• **PROBLEM STATEMENT**: How many lines in the data that follows contain the word "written"? Only that number is needed.

• **DATASET EXCERPTS**:
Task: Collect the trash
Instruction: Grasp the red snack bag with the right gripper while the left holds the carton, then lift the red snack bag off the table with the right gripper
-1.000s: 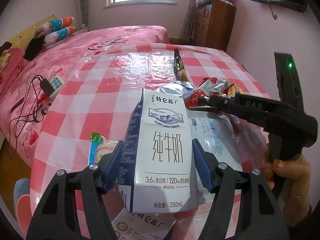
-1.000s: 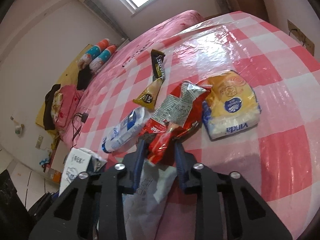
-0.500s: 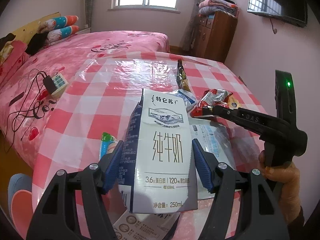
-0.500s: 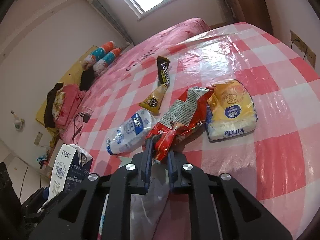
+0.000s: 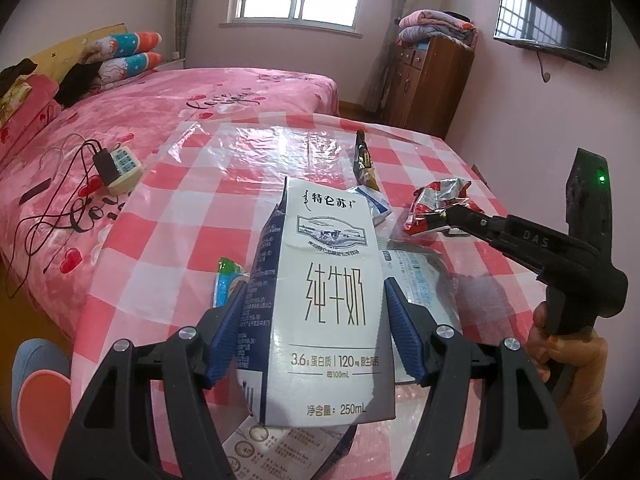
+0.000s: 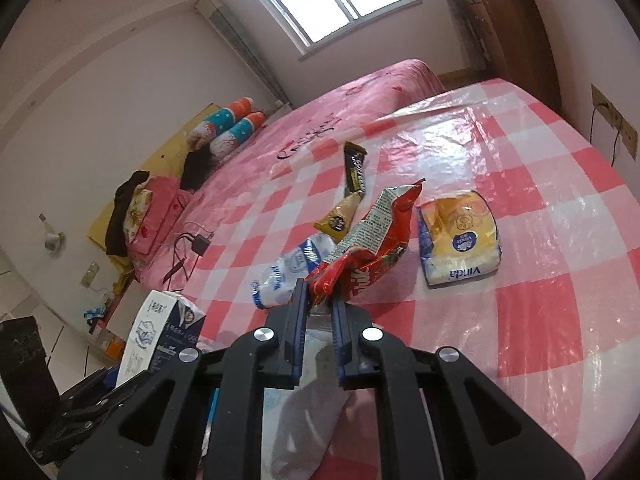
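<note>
Currently the left gripper [image 5: 314, 320] clamps the stiff, light milk carton [image 5: 320, 300] mid-body; the right gripper [image 6: 320, 300] pinches the thin, crinkly red wrapper [image 6: 372, 240] at its edge.

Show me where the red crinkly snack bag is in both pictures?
Left wrist view: the red snack bag is right of centre, beyond the milk carton, pinched at the tip of the right gripper.
Right wrist view: the same bag sits in the centre, rising from between the closed fingers.
Shared landmark: the black and yellow wrapper lying farther back on the checked tablecloth.
</note>
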### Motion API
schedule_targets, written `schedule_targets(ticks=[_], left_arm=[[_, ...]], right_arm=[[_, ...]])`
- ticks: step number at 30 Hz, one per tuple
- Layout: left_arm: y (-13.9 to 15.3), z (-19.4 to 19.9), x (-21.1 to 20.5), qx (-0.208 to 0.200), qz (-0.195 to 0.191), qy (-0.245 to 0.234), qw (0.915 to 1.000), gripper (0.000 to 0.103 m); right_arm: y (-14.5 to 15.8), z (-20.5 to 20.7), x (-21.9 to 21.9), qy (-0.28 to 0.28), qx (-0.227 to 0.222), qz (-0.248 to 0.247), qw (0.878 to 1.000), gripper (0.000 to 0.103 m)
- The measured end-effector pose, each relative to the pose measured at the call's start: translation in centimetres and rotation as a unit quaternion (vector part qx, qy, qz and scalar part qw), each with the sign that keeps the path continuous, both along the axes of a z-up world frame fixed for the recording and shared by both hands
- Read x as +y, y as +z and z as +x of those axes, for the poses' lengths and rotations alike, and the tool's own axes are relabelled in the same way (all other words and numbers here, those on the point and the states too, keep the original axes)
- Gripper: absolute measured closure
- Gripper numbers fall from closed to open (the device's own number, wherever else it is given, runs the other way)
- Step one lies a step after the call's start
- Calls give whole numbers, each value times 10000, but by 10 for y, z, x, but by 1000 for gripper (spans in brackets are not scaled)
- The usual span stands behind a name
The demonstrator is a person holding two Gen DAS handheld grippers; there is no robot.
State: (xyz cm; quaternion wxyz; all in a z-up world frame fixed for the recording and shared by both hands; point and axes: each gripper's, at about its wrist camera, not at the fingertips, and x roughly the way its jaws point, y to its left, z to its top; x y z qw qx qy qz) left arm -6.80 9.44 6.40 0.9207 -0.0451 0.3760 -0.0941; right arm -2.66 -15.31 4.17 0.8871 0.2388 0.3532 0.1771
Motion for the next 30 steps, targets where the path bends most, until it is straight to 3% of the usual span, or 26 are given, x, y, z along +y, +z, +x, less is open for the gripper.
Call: schedule_targets(ticks=[13, 23, 26, 28, 30], left_arm=[[8, -19, 18, -124, -63, 100, 9999, 36], [0, -28, 42, -4, -164, 187, 9997, 36], [-3, -29, 47, 25, -204, 187, 9996, 36], [-4, -29, 49, 27, -225, 173, 9996, 36], [-6, -31, 52, 15, -228, 176, 9996, 36]], right_arm=[[33, -31, 25, 373, -285, -52, 9989, 91], [-6, -52, 29, 982, 825, 185, 9916, 87], [2, -57, 29, 770, 771, -264, 9937, 75], [6, -59, 29, 636, 729, -457, 9943, 42], [9, -58, 28, 466, 716, -506, 9951, 26]])
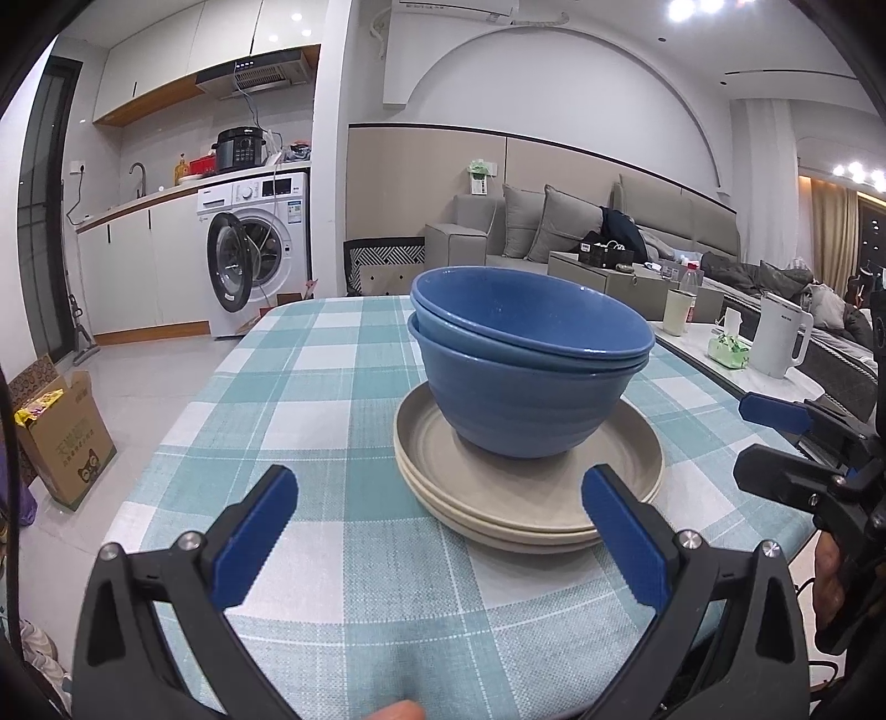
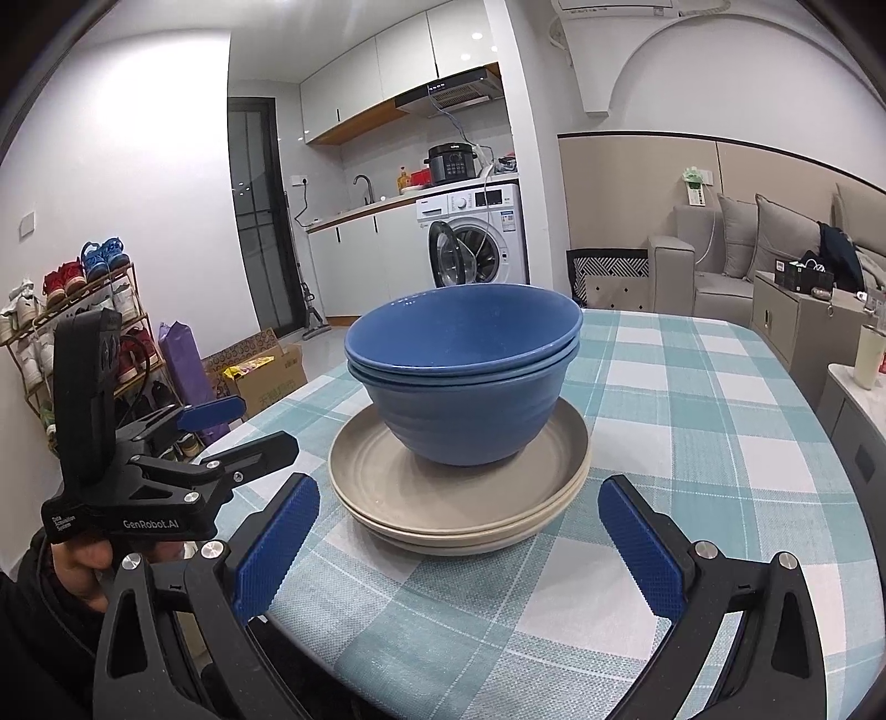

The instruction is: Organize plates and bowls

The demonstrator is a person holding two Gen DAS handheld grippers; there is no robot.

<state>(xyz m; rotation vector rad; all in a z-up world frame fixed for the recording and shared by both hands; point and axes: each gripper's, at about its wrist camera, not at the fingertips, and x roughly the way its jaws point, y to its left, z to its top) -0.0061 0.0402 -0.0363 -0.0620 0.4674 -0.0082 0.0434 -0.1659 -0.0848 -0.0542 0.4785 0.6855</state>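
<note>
A home: washing machine point(image 1: 252, 249), sofa point(image 1: 554, 232), probably shoe rack point(image 2: 77, 321).

Evenly bright indoor light from recessed ceiling spots point(image 1: 714, 8), blown out at upper right of left view. Soft glare on blue bowls point(image 2: 462, 338); faint, diffuse shadow beneath beige plates point(image 1: 531, 498) on tabletop point(image 1: 310, 387). Strong fisheye bowing: walls and cabinets curve, corners vignetted black. Centre sharp; slight softness on near claw pads point(image 2: 277, 548) and at frame edges. No motion blur.
</note>
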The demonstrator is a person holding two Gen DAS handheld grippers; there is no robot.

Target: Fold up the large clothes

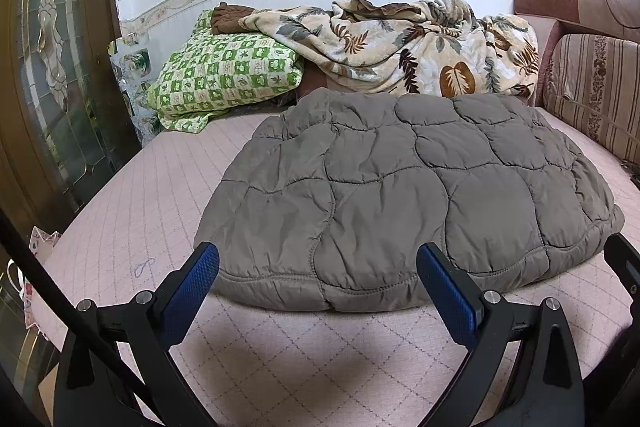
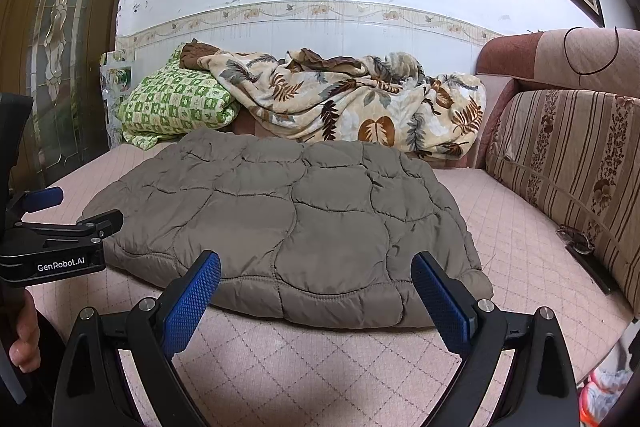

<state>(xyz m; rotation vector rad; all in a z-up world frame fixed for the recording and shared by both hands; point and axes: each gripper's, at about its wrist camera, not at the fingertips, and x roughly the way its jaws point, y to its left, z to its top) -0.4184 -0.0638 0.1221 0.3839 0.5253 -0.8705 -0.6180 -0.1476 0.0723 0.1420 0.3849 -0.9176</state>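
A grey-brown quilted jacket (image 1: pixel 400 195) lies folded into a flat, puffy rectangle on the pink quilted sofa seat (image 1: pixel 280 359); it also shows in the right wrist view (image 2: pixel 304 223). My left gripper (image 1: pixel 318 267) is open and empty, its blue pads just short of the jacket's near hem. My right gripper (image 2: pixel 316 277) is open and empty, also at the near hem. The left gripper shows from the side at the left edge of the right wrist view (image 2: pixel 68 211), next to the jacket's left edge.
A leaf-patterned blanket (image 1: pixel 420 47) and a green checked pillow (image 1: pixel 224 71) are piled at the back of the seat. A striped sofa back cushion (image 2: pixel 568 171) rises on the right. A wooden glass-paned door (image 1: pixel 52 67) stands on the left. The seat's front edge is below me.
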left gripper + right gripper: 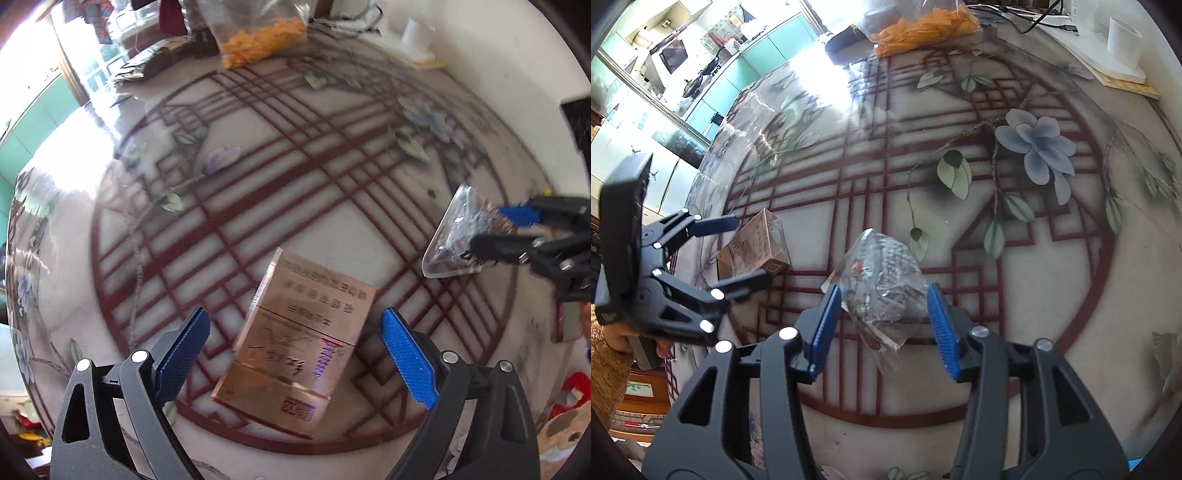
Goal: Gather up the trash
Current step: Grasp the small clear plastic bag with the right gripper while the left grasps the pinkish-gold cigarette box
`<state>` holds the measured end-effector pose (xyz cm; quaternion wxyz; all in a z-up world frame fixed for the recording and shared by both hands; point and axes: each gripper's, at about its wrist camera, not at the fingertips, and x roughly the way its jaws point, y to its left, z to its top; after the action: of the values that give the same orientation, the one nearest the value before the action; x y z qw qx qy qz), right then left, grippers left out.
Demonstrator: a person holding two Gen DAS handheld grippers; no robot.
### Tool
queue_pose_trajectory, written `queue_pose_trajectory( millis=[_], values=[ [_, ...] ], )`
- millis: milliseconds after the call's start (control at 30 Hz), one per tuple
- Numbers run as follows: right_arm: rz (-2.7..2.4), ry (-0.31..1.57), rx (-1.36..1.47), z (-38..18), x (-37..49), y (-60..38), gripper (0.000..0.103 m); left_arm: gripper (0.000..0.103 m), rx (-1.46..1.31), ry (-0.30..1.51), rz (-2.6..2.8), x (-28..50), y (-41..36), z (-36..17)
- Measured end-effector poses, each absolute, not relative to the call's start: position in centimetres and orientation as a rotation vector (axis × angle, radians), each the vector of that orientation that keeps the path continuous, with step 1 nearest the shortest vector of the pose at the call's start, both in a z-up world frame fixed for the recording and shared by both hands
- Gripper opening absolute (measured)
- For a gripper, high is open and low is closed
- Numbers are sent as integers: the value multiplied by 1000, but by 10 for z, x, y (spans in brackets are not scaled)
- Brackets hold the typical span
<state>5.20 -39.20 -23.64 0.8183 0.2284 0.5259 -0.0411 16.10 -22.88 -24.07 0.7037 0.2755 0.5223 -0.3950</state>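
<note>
A gold cigarette box [295,332] lies flat on the patterned table, between the open fingers of my left gripper [295,354], untouched. It also shows in the right wrist view [753,247], with the left gripper [746,254] open around it. A crumpled clear plastic wrapper [882,288] lies on the table between the open blue pads of my right gripper [884,325]. In the left wrist view the wrapper [454,236] sits at the right with the right gripper [491,229] open at its edge.
A clear bag of orange chips [262,33] stands at the table's far edge, also in the right wrist view [923,26]. A white paper roll [1123,40] sits on a board at the far right by cables. Dark packets [162,59] lie far left.
</note>
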Motion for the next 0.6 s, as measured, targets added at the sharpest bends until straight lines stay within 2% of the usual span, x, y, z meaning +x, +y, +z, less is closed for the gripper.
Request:
queue_pose_trajectory(
  millis=[67, 100, 133, 200, 467, 500, 533, 567, 600],
  values=[
    [-96, 1114, 489, -234, 50, -394, 49, 83, 632, 1134, -873, 155, -230, -244],
    [-99, 1112, 490, -233, 49, -396, 50, 76, 622, 1123, -879, 153, -230, -243],
    [-102, 1108, 491, -233, 48, -397, 53, 63, 614, 1114, -878, 152, -229, -242],
    [-113, 1101, 493, -231, 45, -401, 54, 59, 612, 1109, -863, 150, -229, -240],
    [-90, 1096, 464, -229, 49, -389, 53, 58, 476, 1089, -816, 139, -209, -213],
    [-81, 1101, 454, -230, 51, -386, 50, 58, 450, 1087, -814, 137, -205, -208],
    [-70, 1108, 436, -233, 53, -381, 39, 58, 428, 1085, -810, 136, -202, -204],
    [-62, 1120, 419, -236, 55, -378, 34, 58, 409, 1081, -804, 134, -198, -200],
    [-56, 1136, 401, -240, 56, -374, 35, 58, 388, 1078, -796, 132, -193, -196]
  ],
)
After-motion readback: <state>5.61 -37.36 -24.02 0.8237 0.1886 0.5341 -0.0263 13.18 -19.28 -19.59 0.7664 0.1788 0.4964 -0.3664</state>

• **RESULT OF THIS EXERCISE**: 2